Francisco's Journal an author discusses the art of writing

October 22, 2015

Writing that Opens Windows

Filed under: Inspiration,Integrity,Religion,Rumi,Writing — Francisco Stork @ 8:14 am

To open up windows is the function of religion, says Rumi, the wonderful Persian poet. And I would add of writing as well. But how? What kind of writing opens up windows? So much of what we write simply repeats what is in the windowless rooms of our reader’s mind. So much of what we write does not open up a window to something new or something valuable that has been forgotten. Writing that opens up windows gives a new perspective to a reality that in many ways has been shaped by others in predictable ways. A reality that has been shaped since childhood by ancient prejudices and fears, by commercial expectations of success, by the media. So when you write, ask yourself if you are opening windows or whether you are simply reinforcing in the reader what is already there. Writing that opens windows is more than a metaphor – it is a practice, a technique, a decision that is made before you start to write and constantly as you progress in your work. There are innumerable places when your story can go in one direction or another, when your character can be this way or that, when you can choose to say or not say something. Writing that opens windows then becomes an ever-present, bold search for the unpredictable, a struggle to shift the reader’s perception toward some new way of seeing and feeling and understanding. Writing that opens windows arises ultimately from the writer’s recognition that art is capable of feeding the hunger for meaning that exists in the reader’s soul, or at the very least, awaken it. Art helps us live. It gives meaning and solace and hope to our lives.

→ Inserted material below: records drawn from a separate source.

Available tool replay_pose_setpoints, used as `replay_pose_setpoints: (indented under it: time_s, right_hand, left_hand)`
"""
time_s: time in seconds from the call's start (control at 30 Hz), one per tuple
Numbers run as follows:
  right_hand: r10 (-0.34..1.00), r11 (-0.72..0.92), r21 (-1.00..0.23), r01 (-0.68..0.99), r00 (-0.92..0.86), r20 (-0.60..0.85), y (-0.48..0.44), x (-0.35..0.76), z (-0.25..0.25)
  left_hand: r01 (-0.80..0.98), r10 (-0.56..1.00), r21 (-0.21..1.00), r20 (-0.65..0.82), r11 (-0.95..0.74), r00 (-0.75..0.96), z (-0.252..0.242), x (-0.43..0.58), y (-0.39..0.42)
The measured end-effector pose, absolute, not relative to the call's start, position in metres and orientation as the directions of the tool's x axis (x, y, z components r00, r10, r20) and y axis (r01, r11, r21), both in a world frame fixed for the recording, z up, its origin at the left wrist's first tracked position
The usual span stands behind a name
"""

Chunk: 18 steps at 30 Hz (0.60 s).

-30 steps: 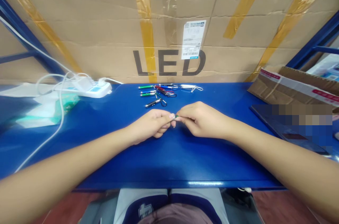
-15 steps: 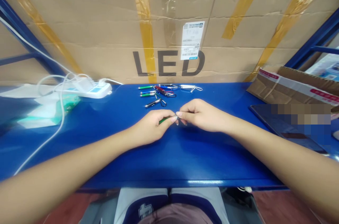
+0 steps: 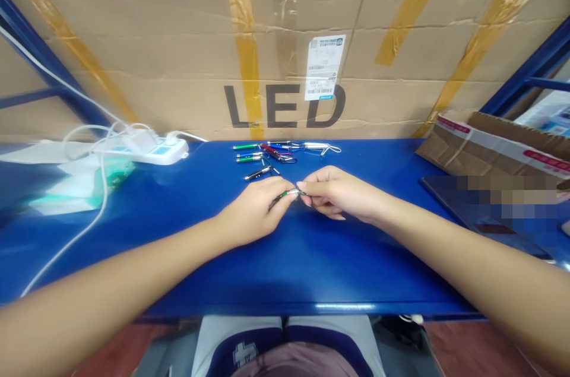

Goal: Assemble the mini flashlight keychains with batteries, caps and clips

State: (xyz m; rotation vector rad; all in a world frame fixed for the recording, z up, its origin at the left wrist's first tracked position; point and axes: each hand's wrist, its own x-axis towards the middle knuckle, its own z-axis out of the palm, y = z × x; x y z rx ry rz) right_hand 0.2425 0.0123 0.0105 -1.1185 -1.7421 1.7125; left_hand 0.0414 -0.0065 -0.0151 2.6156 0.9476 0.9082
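Observation:
Between my hands, above the blue table (image 3: pixel 338 270), is a slim green and silver penlight (image 3: pixel 291 192). My left hand (image 3: pixel 260 208) is closed round its left part, thumb along the body. At its right end, my right hand (image 3: pixel 333 190) pinches a small green piece between thumb and index finger, its other fingers loosely curled. Fingers hide part of the penlight. Beyond my hands lies a group of similar penlights with clips: a black one (image 3: pixel 257 174), a red one (image 3: pixel 275 152), a silver one (image 3: pixel 314 146), and green ones (image 3: pixel 249 159) beside blue ones.
A large cardboard box marked LED (image 3: pixel 178 56) stands behind the table. At left are a white power strip (image 3: pixel 167 153), cables and green-white packets (image 3: pixel 75 193). An open cardboard box (image 3: pixel 445 145) and a dark flat device (image 3: pixel 467 211) lie at right.
The penlight's silver part shows more between my hands, and a green bit now shows at my right fingertips. My right hand's lower fingers have loosened slightly. My left hand has shifted a little upward.

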Motion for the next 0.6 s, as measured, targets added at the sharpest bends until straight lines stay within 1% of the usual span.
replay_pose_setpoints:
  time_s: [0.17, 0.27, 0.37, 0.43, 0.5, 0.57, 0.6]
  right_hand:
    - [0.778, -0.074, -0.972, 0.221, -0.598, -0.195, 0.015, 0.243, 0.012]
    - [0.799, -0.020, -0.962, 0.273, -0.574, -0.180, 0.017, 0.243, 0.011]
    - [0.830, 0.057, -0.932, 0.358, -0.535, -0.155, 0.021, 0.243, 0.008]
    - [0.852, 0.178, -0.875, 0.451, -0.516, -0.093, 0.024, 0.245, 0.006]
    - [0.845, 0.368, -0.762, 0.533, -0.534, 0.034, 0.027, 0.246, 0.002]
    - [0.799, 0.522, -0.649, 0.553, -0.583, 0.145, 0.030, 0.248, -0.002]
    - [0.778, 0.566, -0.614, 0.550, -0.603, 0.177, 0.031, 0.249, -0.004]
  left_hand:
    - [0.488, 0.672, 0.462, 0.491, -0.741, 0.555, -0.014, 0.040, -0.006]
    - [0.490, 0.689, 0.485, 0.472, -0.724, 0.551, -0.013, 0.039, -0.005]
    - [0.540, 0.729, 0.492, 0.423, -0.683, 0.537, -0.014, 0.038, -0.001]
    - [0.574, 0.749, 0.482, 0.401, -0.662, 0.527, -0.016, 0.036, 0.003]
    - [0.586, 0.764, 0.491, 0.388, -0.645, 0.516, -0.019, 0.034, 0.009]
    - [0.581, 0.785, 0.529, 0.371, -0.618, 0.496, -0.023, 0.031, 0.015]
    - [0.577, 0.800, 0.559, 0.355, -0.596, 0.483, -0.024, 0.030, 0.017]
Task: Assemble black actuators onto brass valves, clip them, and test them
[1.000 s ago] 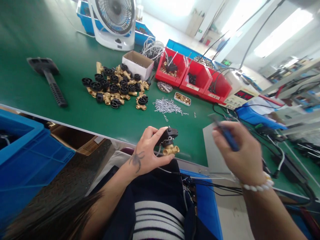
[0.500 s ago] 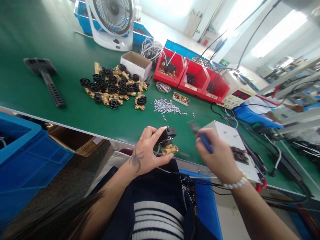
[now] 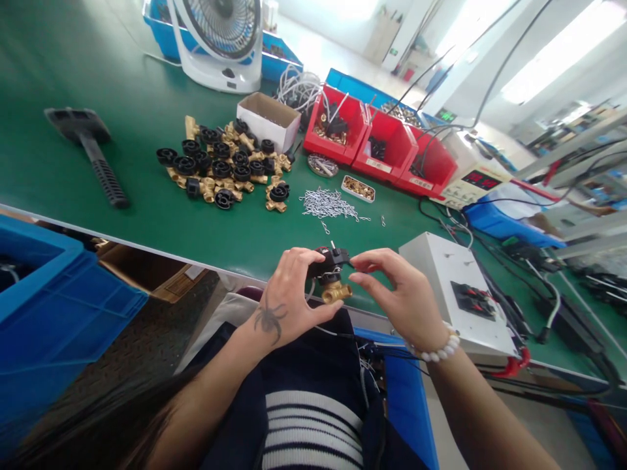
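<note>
My left hand [image 3: 287, 297] is closed round a small brass valve [image 3: 336, 292] with a black cap [image 3: 329, 261], held just over the near edge of the green table [image 3: 147, 215]. My right hand [image 3: 399, 297] is right beside it. Its thumb and forefinger are pinched together at the right side of the black cap. What sits between those fingertips is too small to make out. The blue-handled tool is not visible in this hand.
A heap of brass valves with black caps [image 3: 225, 170] lies mid-table, and a scatter of wire clips [image 3: 328, 205] sits to its right. Red bins [image 3: 382, 150], a cardboard box [image 3: 268, 121], a fan [image 3: 220, 39], a black handle tool [image 3: 93, 153] and a white switch box [image 3: 455, 294] stand around. A blue crate [image 3: 53, 307] sits at my left.
My right hand has swung left from the switch box to the valve's cap. The blue-handled tool it held has gone from view. My left hand has kept the valve still.
</note>
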A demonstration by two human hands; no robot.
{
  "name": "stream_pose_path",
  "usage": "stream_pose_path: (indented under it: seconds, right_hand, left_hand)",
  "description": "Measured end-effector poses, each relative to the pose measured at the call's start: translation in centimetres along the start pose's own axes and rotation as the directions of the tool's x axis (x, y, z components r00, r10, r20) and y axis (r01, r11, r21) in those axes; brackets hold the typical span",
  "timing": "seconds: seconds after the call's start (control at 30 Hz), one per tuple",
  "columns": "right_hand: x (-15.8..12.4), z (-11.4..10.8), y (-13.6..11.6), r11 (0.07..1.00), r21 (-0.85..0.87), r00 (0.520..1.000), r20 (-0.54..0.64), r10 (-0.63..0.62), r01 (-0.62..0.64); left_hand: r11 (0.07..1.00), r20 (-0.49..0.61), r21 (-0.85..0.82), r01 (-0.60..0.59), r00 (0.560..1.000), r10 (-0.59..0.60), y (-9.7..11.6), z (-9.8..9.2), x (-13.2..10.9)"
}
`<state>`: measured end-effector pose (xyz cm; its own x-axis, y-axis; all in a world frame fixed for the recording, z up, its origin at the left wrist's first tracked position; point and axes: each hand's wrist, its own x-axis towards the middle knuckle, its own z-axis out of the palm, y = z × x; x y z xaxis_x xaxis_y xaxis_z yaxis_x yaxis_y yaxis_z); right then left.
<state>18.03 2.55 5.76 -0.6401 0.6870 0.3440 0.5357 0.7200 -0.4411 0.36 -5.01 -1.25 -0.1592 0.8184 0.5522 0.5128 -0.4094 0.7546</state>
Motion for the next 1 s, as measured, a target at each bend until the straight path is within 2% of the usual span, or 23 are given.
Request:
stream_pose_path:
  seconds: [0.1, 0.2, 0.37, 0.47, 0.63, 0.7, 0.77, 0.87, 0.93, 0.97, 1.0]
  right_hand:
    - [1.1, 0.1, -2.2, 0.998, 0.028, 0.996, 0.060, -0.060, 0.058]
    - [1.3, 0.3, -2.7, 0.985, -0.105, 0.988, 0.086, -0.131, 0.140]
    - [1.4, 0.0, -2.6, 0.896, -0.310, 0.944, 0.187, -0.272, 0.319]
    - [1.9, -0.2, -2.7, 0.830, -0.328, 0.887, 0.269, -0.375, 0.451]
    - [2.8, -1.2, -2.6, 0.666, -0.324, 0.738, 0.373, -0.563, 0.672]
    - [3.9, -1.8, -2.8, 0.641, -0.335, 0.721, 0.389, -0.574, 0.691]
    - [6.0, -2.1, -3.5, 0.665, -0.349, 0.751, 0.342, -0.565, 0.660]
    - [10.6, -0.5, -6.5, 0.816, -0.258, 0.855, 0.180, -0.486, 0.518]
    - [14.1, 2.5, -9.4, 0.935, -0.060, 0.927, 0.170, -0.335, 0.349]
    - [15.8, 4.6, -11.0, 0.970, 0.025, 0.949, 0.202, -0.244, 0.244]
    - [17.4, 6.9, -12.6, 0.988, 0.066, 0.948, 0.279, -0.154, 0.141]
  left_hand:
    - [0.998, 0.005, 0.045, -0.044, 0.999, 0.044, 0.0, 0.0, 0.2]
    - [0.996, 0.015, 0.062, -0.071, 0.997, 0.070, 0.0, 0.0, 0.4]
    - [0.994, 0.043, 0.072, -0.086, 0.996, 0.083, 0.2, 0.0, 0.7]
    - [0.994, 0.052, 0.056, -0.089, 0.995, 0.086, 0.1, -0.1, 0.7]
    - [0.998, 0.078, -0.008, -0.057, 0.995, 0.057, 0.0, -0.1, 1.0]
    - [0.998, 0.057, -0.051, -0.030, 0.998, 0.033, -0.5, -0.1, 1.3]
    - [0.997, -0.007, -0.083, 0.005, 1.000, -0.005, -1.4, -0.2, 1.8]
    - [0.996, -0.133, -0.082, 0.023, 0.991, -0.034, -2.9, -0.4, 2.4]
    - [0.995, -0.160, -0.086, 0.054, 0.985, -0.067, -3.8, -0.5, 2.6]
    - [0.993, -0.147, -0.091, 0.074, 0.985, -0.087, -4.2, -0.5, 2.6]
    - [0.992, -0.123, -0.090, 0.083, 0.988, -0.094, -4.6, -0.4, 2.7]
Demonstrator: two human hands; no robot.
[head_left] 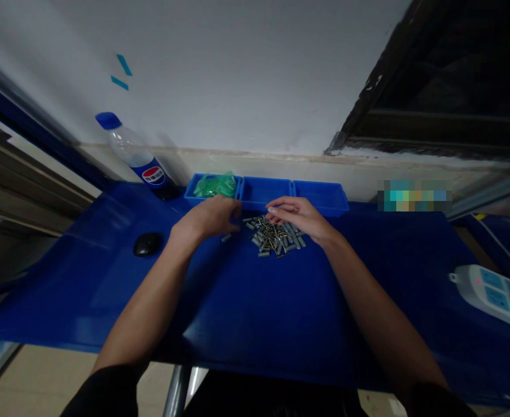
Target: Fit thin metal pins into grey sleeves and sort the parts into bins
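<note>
At left in the frame, upright bottle (139, 159) near the wall: liable to topple if bumped by the left forearm (148, 304). Lower, black mouse (147, 244) on the blue bench (255, 315), easily nudged the same way. Left of centre, left hand (211, 217), fingers curled down; grip full or bare, impossible to tell. Just behind, left tray (189, 191) with green bag (220, 185), easily pushed askew by the knuckles. Below the fingers, loose piece (226, 237), prone to rolling off or being overlooked. At centre, pile of small metal pieces (276, 237), grey cylinders mixed with thin pins: apt to scatter if raked hard, or to come up two at once because so jumbled. Right of centre, right hand (304, 219) over the pile's upper edge, fingers half bent; grip on a piece, cannot tell. At far right, power strip (498, 292), exposed to any stray metal sent sliding.
</note>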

Writing that opens windows allows the reader to look out and be a part of a larger world. It lets the reader know that she is not alone with her yearning for truth and beauty. But writing that opens windows also lets light in. When writing opens a window it becomes a vehicle for grace. It allows grace to enter a person’s heart. Grace can have a divine origin if you are religious, like Rumi, or it can simply be the gratitude for living that life bestows to anyone open to it. Finally, writing that opens windows can only happen if the writer opens windows in his or her heart. That’s the ethic, the responsibility, the integrity of this type of writing. Your writing will open windows in the reader’s life to the extent that you open windows in yours.

March 1, 2015

Our Creative Duty

Filed under: Creativity,Religion,Uncategorized — Francisco Stork @ 2:59 pm

Sermon given at Pilgrim Church, Sherborn, MA – March 1, 2015

I am very honored to speak to you this morning and very honored and grateful to Pastor John for selecting my novel Marcelo in the Real World for Pilgrim Church’s Lenten Reading Series and indeed for being the primary instigator in the Town’s selection of Marcelo for its One Town One Read program. I was reading Marcelo again in preparation for all this hullaballoo and I was surprised and happy to feel as if the book had been written by someone else: Someone a lot wiser and a lot better writer than me. Since its publication more than five years ago, I’ve often gone back to read passages in the book that help me get unstuck from those mental blocks that are keeping me from writing. Some of the passages I like to re-read are the dialogues between Marcelo, the main character of the novel, and Rabbi Heschel. Marcelo is a young man with an autism-related condition known as Asperger’s Syndrome who has a special interest/slash obsession with God. Even though Marcelo’s family is not Jewish, Marcelo’s mother, Aurora, a little afraid of Marcelo’s special interest has arranged for Marcelo to meet every other week with Rabbi Heschel to give Marcelo someone to talk to and also to make sure the special interest doesn’t become too extreme. There’s one interchange between Rabbi Heschel that I turn to again and again when I am anxious and discouraged about my writing. It’s the passage where Rabbi Heschel tries to explain to Marcelo her decision to become a rabbi. She tells Marcelo:
“I never knew for sure that going to seminary was what God wanted me to do. Sure, I used to complain to God, to Moses you appear as a burning bush, but to me you come like a burning hemorrhoid. I knew that going to seminary was what the Lord wanted only afterward, when the burning — not stopped — but at least got bearable (. . .) How I found out that God wanted me to do it was that the urge to do it got too painful to ignore. I ended up going to seminary just so I could get some sleep.”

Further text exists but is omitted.